Answer with a number only, giving how many lines in the data below include "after".
** EXERCISE INPUTS follows **
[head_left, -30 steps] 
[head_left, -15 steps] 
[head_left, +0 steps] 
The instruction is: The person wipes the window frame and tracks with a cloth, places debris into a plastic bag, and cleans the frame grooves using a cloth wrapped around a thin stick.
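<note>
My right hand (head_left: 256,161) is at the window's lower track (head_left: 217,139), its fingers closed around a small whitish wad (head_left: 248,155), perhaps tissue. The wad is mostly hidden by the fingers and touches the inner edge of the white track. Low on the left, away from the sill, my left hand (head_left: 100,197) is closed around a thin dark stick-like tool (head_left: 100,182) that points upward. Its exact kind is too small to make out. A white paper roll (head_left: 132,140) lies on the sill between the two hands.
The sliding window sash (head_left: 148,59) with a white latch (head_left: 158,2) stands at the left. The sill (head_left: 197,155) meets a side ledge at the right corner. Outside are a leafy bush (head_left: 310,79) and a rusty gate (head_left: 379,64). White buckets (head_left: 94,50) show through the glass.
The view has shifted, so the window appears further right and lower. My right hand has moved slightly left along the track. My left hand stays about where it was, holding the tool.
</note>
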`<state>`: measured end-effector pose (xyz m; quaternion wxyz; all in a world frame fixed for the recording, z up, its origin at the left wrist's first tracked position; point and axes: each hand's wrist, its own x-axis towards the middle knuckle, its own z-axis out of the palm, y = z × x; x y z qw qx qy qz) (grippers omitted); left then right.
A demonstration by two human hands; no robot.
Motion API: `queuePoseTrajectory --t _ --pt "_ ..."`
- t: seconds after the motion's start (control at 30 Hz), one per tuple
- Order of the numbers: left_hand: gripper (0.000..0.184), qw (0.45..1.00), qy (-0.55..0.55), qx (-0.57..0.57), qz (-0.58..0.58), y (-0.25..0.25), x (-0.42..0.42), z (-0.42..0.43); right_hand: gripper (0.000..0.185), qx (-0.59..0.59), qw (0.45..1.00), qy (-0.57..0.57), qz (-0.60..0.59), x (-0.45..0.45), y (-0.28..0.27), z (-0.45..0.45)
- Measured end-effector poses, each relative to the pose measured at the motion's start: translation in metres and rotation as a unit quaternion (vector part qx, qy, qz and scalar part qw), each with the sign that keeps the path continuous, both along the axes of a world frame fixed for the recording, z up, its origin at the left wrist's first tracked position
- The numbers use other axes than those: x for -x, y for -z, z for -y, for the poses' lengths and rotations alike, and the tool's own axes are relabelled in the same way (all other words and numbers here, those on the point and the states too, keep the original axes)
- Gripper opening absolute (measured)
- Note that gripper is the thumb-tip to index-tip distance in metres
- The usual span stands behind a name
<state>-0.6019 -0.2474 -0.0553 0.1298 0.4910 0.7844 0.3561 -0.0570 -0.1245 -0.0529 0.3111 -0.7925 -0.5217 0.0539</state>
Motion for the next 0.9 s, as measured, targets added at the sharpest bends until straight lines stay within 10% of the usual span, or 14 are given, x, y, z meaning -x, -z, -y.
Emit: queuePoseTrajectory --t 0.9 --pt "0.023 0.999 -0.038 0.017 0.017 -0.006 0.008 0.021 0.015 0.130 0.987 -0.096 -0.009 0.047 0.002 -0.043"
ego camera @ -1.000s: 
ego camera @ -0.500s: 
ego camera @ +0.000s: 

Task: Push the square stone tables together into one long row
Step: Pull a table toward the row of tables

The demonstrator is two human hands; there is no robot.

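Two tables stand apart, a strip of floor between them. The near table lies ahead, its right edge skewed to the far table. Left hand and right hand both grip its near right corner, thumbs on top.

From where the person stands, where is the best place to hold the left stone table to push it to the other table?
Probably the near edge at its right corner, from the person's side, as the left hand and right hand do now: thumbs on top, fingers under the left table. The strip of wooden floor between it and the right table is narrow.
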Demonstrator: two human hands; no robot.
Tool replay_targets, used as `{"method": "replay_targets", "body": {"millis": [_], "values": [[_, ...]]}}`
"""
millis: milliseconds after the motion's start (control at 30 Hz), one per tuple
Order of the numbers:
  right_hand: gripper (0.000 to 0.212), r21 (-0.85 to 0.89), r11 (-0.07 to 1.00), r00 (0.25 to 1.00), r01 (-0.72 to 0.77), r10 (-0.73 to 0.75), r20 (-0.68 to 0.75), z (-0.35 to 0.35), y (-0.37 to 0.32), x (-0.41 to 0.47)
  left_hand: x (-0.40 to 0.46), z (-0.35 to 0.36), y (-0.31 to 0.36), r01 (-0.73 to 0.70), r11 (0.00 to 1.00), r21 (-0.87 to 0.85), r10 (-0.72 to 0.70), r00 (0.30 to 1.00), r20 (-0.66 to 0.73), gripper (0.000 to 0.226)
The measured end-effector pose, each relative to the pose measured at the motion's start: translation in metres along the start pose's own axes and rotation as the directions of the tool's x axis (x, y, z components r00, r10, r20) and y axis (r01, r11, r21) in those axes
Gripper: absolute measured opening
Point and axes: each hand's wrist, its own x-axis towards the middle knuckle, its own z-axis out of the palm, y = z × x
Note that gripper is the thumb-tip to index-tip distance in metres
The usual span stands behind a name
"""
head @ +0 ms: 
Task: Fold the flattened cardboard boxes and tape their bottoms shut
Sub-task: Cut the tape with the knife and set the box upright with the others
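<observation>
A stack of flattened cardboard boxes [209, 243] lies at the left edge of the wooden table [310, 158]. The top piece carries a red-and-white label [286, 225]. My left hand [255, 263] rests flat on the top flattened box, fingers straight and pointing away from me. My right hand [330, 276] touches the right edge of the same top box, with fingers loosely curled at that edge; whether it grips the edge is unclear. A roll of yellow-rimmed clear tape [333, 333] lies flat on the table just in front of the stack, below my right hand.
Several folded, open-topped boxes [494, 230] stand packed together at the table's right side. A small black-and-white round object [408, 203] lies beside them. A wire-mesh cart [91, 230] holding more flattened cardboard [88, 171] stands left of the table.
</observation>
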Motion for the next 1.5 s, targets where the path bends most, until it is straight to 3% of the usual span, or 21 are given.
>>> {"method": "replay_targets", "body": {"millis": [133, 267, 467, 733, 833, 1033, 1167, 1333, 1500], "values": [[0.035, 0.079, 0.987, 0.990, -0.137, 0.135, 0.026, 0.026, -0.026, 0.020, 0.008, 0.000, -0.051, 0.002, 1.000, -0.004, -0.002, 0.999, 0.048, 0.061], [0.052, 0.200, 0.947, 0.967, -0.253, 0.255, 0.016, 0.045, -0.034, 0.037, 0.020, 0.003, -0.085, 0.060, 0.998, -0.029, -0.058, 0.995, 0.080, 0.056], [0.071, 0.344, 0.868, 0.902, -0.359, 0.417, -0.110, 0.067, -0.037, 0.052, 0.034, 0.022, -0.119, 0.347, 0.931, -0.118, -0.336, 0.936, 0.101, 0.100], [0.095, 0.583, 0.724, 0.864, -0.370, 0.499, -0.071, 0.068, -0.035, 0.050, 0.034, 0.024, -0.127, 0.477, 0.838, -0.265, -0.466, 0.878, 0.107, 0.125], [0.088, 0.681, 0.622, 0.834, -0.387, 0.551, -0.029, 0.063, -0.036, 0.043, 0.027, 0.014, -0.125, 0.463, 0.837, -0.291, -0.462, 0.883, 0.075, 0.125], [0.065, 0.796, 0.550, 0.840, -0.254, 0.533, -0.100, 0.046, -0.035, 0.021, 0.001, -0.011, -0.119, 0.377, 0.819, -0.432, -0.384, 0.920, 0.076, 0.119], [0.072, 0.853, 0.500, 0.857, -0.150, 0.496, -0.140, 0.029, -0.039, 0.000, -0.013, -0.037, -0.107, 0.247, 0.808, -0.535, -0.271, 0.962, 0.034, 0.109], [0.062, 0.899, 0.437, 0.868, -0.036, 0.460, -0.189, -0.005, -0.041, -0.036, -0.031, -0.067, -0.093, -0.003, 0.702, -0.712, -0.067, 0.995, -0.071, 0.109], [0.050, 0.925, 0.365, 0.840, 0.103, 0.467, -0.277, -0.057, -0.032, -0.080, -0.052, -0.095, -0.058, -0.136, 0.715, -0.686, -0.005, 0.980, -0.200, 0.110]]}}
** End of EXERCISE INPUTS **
● **SOLUTION TO THIS TASK**
2